- Born: 30 September 1951 Ljubljana, Socialist Federal Republic of Yugoslavia
- Died: 3 January 2026 (aged 74) Ljubljana, Slovenia

Philosophical work
- Main interests: Aesthetics, philosophy, avant-garde art, visual culture

= Aleš Erjavec =

Slovenian aesthetician (1951–2026)

Aleš Erjavec (30 September 1951 – 3 January 2026) was a Slovenian philosopher and aesthetician. He was professor of aesthetics at the University of Ljubljana, and separately at the University of Primorska, in Koper, Slovenia. He wrote extensively on aesthetics and on the post-modern avant-garde movement.

== Early years ==
He was born in 1951 in Ljubljana, into an academic family: his father, Franc Erjavec, was a medical pharmacologist and professor emeritus, and his mother, Marija Erjavec (née Bren), was a neonatologist. Aleš Erjavec attended schools in Ljubljana and Bethesda, Maryland before graduating from Poljane Grammar School in 1969.

He then went to University of Ljubljana, initially to study geology, before switching to philosophy and sociology. He got his bachelor degree (BA) in 1975, his master's degree (MA) in 1979, then his PhD in 1987. His thesis had the title of "Ideology and the Art of Modernism".

== Academic career ==
Erjavec joined the Institute for Marxist Studies of the Slovenian Academy of Sciences and Arts (SAZU) in 1978 while he was a postgraduate student, and he stayed there until retirement in 2017. The institute was renamed in 1988 to its current title of the Institute of Philosophy.

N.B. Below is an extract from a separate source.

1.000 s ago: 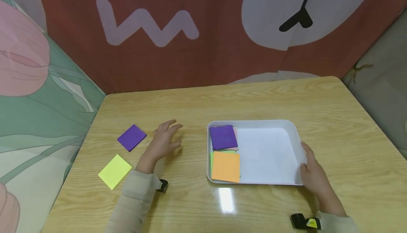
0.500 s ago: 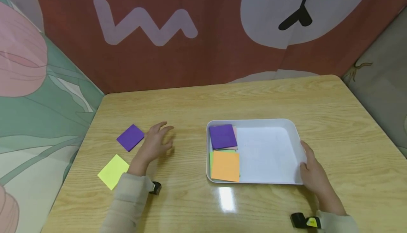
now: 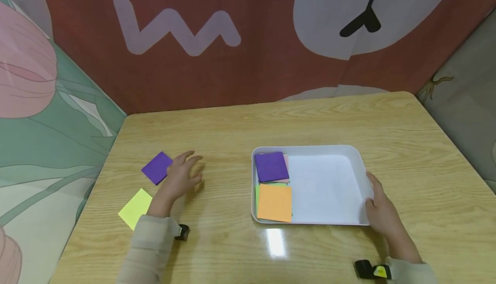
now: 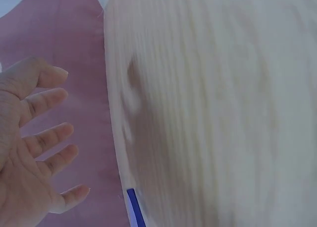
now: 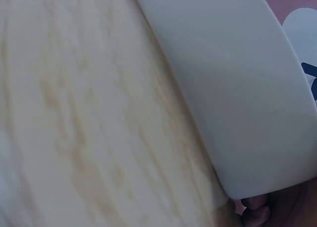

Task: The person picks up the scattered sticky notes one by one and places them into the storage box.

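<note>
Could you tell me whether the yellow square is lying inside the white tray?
No, the yellow square lies on the table left of the left hand, well outside the white tray.

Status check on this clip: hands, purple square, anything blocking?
Left hand open beside loose purple square. Right hand grips tray edge. Nothing blocking.

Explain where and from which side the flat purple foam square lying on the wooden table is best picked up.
The flat purple foam square lies flush on the wooden table, so there is no face to grip. Probably best: pinch its right corner, which sits just under the left hand, coming from the right and lifting or sliding that edge up first.
</note>
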`<action>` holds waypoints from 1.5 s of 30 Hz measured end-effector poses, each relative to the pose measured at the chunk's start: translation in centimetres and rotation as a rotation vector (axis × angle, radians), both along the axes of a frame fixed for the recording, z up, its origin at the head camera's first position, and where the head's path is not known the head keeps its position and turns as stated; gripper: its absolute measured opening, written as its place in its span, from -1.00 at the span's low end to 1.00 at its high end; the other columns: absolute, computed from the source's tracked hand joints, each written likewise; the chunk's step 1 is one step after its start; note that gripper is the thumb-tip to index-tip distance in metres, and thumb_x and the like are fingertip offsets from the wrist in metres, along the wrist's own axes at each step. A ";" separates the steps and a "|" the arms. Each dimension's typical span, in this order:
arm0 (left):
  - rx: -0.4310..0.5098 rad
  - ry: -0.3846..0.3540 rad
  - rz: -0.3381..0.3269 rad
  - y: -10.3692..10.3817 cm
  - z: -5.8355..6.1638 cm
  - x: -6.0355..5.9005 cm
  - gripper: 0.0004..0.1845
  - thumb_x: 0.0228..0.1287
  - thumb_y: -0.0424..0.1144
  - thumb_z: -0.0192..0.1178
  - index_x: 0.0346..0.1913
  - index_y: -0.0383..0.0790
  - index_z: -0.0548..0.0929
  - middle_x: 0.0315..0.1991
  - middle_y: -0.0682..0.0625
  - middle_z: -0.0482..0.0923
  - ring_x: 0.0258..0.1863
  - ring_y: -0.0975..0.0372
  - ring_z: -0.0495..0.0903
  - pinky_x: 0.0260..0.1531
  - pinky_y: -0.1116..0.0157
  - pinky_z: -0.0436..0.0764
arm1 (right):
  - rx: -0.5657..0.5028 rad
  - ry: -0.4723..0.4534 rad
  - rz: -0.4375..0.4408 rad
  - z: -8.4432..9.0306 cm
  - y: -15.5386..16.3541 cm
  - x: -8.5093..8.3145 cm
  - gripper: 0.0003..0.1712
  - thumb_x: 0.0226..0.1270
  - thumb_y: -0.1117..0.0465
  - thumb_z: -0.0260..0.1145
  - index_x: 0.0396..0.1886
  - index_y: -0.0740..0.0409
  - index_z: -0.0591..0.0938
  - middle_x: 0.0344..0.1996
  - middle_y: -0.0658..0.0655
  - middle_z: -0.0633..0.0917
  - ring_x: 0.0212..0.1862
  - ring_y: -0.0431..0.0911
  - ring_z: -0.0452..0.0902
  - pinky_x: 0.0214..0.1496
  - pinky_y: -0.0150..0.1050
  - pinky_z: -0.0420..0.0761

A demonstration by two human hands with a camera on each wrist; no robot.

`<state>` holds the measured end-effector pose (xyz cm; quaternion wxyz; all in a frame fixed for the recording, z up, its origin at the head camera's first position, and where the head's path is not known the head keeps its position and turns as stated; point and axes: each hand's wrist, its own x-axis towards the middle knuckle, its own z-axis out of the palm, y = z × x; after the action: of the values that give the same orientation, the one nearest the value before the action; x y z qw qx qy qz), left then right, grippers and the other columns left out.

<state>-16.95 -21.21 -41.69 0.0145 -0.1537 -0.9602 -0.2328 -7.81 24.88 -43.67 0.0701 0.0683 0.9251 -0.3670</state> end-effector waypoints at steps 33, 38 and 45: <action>-0.040 -0.071 0.121 -3.3 -0.4 0.0 -0.52 0.00 -0.28 0.13 0.05 -0.31 0.38 0.14 -0.35 0.13 0.09 -0.25 0.06 -0.19 -0.28 0.06 | 0.000 0.008 -0.011 -0.2 -0.1 0.2 -0.32 0.21 0.45 -0.29 0.30 0.24 -0.27 0.07 0.65 0.09 0.07 0.47 0.03 -0.05 0.28 0.10; -0.059 -0.114 0.135 -3.8 -0.1 -0.1 -0.49 0.01 -0.27 0.13 0.08 -0.34 0.34 0.14 -0.39 0.09 0.09 -0.29 0.01 -0.18 -0.34 0.01 | -0.002 -0.005 -0.011 -0.1 -0.1 0.0 -0.33 0.23 0.44 -0.29 0.30 0.23 -0.29 0.09 0.64 0.07 0.08 0.46 0.00 -0.03 0.28 0.08; -0.093 -0.186 0.124 -4.6 0.0 -0.1 -0.46 0.03 -0.25 0.13 0.10 -0.38 0.32 0.15 -0.42 0.05 0.10 -0.33 -0.03 -0.20 -0.39 -0.08 | -0.002 0.001 -0.008 -0.1 -0.1 0.0 -0.32 0.21 0.45 -0.29 0.30 0.23 -0.28 0.08 0.64 0.07 0.08 0.46 0.01 -0.03 0.28 0.09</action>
<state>-17.07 -25.85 -41.71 -0.0676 -0.0723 -0.9748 -0.1997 -7.84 24.82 -43.73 0.0685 0.0718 0.9244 -0.3683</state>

He held a range of research roles in a 39 year career at the institute, and ended up as the director of research.

In 2000 Erjavec became professor of aesthetics at University of Ljubljana, then two years later to the same title at the University of Primorska, in the faculty of humanities in Koper. There he was head of the Department of Cultural Studies, where he directed the postgraduate programme of 'Philosophy and Theory of Visual Culture' between 2004 and 2013.

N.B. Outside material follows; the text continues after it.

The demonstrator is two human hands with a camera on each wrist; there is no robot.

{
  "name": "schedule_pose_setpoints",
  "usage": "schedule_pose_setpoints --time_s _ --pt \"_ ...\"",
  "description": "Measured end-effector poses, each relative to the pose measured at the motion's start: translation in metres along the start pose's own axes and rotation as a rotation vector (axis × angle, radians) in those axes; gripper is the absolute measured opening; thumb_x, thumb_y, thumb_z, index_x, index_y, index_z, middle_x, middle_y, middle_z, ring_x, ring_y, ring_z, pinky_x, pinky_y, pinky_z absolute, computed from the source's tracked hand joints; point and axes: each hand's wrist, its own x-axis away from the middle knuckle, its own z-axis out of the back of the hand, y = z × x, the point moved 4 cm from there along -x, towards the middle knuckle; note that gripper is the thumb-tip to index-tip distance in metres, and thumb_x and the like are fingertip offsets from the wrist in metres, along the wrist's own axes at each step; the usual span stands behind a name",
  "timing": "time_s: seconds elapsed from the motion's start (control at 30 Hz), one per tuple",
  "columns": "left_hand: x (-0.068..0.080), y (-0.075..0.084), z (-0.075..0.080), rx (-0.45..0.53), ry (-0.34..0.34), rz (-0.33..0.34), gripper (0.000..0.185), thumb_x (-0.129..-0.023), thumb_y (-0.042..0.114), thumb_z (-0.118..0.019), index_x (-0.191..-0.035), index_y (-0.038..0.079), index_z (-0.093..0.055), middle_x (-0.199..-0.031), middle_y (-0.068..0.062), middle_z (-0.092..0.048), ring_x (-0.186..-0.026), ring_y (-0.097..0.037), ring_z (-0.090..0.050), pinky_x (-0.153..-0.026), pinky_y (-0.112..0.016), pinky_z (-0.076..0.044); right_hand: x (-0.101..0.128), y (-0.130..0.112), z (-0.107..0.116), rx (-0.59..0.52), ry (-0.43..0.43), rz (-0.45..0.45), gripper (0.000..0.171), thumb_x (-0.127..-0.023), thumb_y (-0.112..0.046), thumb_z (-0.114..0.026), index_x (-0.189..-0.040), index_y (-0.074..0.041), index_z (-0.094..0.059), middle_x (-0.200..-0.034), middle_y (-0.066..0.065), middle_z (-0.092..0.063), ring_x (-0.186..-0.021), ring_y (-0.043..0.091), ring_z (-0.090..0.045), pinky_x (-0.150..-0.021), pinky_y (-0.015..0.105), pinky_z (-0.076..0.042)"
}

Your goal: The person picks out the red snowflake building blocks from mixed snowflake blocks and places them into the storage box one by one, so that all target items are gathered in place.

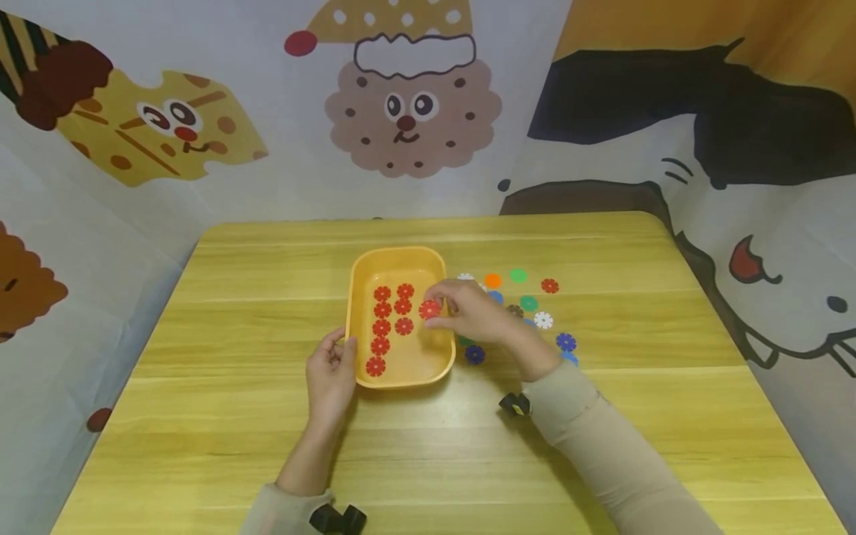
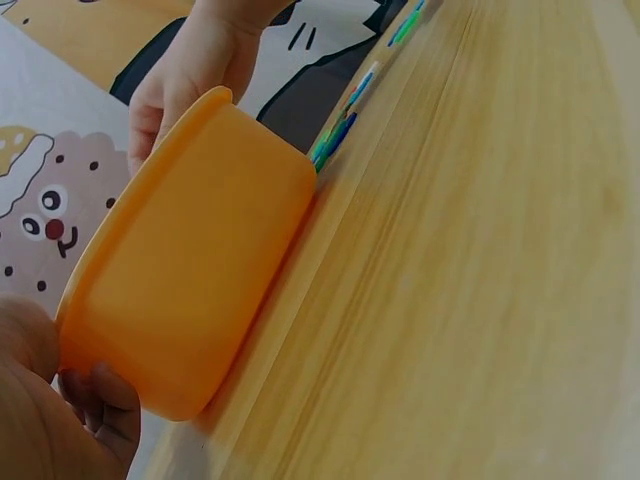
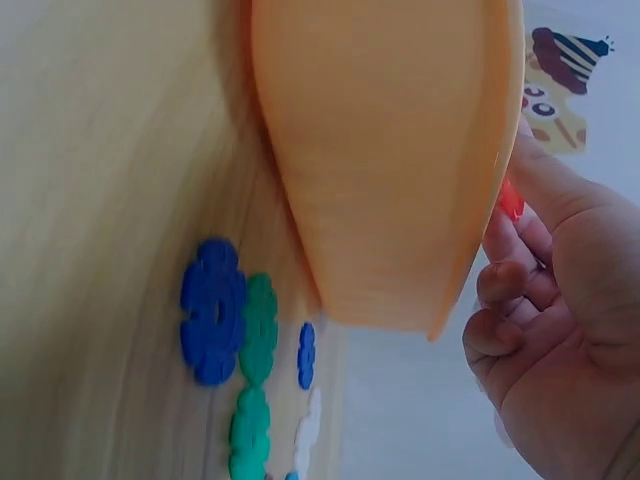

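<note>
Red disc | pinched in right-hand fingers | over tray

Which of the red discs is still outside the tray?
The lone red disc on the table, far right of the loose coloured pile. The others lie in the tray, and the right hand pinches one over it.
</note>
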Motion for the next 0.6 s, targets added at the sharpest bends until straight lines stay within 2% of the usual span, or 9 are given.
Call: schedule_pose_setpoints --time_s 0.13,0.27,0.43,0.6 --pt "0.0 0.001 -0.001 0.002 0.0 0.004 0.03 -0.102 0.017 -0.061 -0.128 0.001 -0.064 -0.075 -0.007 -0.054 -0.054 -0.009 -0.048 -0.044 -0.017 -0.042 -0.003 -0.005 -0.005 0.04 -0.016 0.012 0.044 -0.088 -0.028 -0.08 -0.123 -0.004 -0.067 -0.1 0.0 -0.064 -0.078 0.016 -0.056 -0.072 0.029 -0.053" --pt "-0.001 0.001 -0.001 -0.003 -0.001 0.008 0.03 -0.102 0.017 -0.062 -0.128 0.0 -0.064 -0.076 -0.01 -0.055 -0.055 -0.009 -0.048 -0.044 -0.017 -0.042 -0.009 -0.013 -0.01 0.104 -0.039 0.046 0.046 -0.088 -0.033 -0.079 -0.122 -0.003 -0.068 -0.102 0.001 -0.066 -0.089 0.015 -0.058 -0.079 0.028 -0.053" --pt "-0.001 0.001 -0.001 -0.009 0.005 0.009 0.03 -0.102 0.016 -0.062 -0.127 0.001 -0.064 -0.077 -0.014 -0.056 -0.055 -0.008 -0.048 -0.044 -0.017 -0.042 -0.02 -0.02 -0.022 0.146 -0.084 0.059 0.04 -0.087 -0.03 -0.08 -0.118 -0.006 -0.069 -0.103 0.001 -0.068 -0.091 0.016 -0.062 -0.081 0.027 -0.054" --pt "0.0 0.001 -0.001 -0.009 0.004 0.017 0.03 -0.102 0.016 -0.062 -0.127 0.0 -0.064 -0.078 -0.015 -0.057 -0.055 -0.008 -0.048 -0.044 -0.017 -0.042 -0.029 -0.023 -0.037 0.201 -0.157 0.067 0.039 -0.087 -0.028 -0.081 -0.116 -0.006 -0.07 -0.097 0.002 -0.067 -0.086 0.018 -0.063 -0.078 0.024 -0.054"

From 2012 he became professor of aesthetics at two universities in China, firstly at Shanghai Jiao Tong University, and then Zhejiang University in Hangzhou. He was active on the international lecture and conference circuits, as well as maintaining links with other academic establishments with aesthetic faculties. He took a Fulbright Postdoctoral Fellowship at the University of California, Berkeley in the 1993-1994 academic year.

He helped to establish the Slovenian Society of Aesthetics (SDE), he was its first president from 1983 until 1999, and again for 2005-2011. He was a member of the Italian Association for Aesthetics (Associazione Italiana per gli Studi di Estetica) since 1998. He served as president of the International Association for Aesthetics (IAA/AIE) (1998–2001) and organised its 1998 international congress in Ljubljana. He was later made a life member of the association.

== Death ==
Aleš Erjavec died on 3 January 2026 in his home city of Ljubljana after a long illness. He was 72 years old.

==Works==
He was internationally recognised for his scholarship in aesthetics, including in art theory, avant garde studies in the post-socialist era, modernism, postmodernism, and ideology. His work combined philosophical analysis with an understanding of artistic practices and their ideological contexts.

His major works include On Aesthetics, Art and Ideology (1983), Postmodernism and the Postsocialist Condition (2003), Love at Last Sight (2004), Aesthetic Revolutions (2015), The Heteronomy of Art and the Avant Gardes (2017), and The Impossible Histories (2003).